ARLM — Auto-Regressive Language Model

1. Overview

arlm is a standard left-to-right causal Transformer language model with rotary position embeddings: at each step the model predicts the next token given the prefix. The package supports both language-modeling and seq2seq tasks (prompt + target with a -100-ignored prompt region). See xlm-models/arlm/README.md for the high-level description.

2. Files at a glance

Module Public classes / helpers
model_arlm.py RotaryTransformerARLMModel
loss_arlm.py ARLMLoss
predictor_arlm.py ARLMPredictor
datamodule_arlm.py DefaultARLMCollator, ARLMSeq2SeqCollator, ARLMSeq2SeqPredCollator, ARLMEmptyDataset, prepare_prefix_ids_arlm, helpers
metrics_arlm.py seq2seq_exact_match_update_fn, seq2seq_token_accuracy_update_fn, mean_metric_update_fn, perplexity_metric_update_fn, token_nll_metric_update_fn, sequence_length_metric_update_fn, valid_tokens_metric_update_fn
types_arlm.py ARLMBatch, ARLMSeq2SeqBatch, ARLMSeq2SeqPredictionBatch, ARLMLossDict, ARLMModel (Protocol), ARLMPredictionDict

3. Architecture

RotaryTransformerARLMModel(num_embeddings, d_model, num_layers, nhead, ...) is structurally similar to the MLM backbone (RoPE + RotaryTransformerLayers + RotaryTransformerFinalLayer), but the loss path always supplies a 3-D causal attention mask:

forward(
    x_t: Integer[TT, " *batch seq_len"],
    attention_mask: Optional[Bool[TT, " *batch seq_len seq_len"]] = None,
    positions: Optional[Integer[TT, " *batch seq_len"]] = None,
    token_type_ids: Optional[Integer[TT, " *batch seq_len"]] = None,
) -> Float[TT, " *batch seq_len vocab_size"]
  • attention_mask accepts a (B, L, L) or (B, L) mask. The loss builds causal_attention_mask = tril(ones(L, L)) & attention_mask.unsqueeze(1) so future tokens are masked out.
  • positions are computed as attention_mask.cumsum(dim=1) - 1 (zeroed at padding) in the loss path.
  • token_type_ids is accepted but currently passed straight through.

4. Batch contract

ARLMBatch (types_arlm.py):

Field Shape Notes
input_ids (B, L) int Tokens (prompt + target for seq2seq).
attention_mask (B, L) int 1 for real tokens, 0 for padding.
target_ids (B, L) int Already left-shifted by 1; positions to ignore (prompt or padding) carry -100.

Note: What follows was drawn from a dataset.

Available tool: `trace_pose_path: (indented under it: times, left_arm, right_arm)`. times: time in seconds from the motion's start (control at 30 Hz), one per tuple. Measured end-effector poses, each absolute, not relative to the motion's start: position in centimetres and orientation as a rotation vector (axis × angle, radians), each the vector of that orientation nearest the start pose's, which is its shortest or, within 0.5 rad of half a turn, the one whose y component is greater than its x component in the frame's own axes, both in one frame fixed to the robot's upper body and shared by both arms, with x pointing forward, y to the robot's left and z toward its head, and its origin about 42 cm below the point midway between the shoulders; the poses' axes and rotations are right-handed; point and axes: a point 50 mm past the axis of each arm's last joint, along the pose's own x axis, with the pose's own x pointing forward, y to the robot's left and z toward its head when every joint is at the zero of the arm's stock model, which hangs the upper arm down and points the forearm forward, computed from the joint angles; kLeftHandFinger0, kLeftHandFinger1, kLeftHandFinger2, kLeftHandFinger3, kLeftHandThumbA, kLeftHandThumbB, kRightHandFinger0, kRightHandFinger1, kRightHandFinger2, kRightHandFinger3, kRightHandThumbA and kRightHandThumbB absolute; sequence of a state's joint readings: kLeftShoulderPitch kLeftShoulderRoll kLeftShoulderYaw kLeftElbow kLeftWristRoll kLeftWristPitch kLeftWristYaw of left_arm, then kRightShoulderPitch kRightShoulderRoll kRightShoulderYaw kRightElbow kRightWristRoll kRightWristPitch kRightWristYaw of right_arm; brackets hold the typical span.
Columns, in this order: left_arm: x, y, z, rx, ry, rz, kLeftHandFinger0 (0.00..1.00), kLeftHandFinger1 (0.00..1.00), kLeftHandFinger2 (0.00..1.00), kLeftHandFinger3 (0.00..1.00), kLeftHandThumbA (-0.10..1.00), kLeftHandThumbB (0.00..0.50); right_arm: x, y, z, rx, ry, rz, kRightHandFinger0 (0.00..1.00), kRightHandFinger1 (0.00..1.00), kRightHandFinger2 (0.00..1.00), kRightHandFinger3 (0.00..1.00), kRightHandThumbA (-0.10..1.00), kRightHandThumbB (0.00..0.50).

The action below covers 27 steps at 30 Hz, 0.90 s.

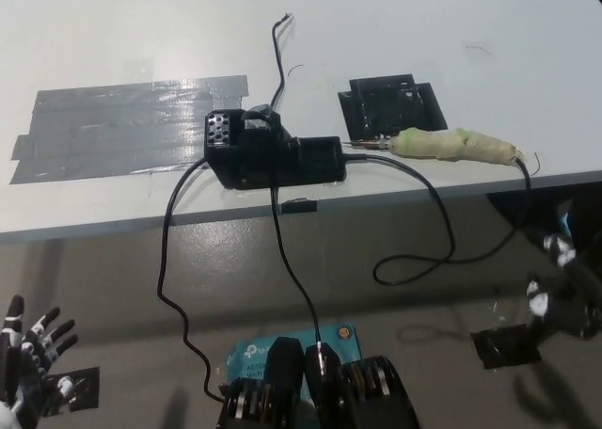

Seq2seq variants (ARLMSeq2SeqBatch, ARLMSeq2SeqPredictionBatch) carry the same fields plus a token_type_ids channel for downstream code; the loss treats -100 as the universal ignore signal.

5. Loss

ARLMLoss(model, tokenizer):

  • configure(pl_module) is a no-op (no mask_token_id_tensor cache needed).
  • loss_fn:
  • Builds positions = (attention_mask.cumsum(dim=1) - 1) * attention_mask.
  • Builds causal_attention_mask = attention_mask.unsqueeze(1) & tril(ones(L, L)) of shape (B, L, L).
  • Runs logits = model(input_ids, causal_attention_mask, positions).
  • Returns loss = cross_entropy(logits.transpose(1, 2), target_ids, reduction="mean", ignore_index=-100).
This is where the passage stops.